__Recorded data__
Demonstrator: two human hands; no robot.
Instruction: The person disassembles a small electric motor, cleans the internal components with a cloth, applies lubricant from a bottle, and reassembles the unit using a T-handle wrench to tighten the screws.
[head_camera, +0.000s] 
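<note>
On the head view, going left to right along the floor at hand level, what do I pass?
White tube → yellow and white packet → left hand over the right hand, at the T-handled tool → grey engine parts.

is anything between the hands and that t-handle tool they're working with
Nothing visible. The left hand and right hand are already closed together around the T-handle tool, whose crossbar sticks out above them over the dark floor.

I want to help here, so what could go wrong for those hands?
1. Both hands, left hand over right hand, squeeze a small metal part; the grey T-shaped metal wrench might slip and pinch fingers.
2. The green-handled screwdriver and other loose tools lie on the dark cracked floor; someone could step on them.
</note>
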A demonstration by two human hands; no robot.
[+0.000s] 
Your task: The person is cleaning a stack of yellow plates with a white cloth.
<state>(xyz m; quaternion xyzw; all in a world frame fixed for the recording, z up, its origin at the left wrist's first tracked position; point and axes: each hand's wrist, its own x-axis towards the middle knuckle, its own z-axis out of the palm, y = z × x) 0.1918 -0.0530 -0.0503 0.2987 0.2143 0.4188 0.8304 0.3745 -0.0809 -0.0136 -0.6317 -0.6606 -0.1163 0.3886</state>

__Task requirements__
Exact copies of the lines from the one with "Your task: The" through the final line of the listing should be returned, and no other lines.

__Solution to this exercise__
Your task: The person is cleaning a stack of yellow plates with a white cloth.
<state>(xyz m; quaternion xyzw; all in a world frame fixed for the recording, z up, its origin at the left wrist's first tracked position; point and axes: each hand's wrist, its own x-axis towards the middle knuckle, its own z-axis out of the palm, y = z × x) 0.1918 -0.0530 -0.0503 0.2987 0.2143 0.4188 0.8304 0.3745 -0.0809 -0.0136 -0.6317 -0.6606 -0.1163 0.3886</state>

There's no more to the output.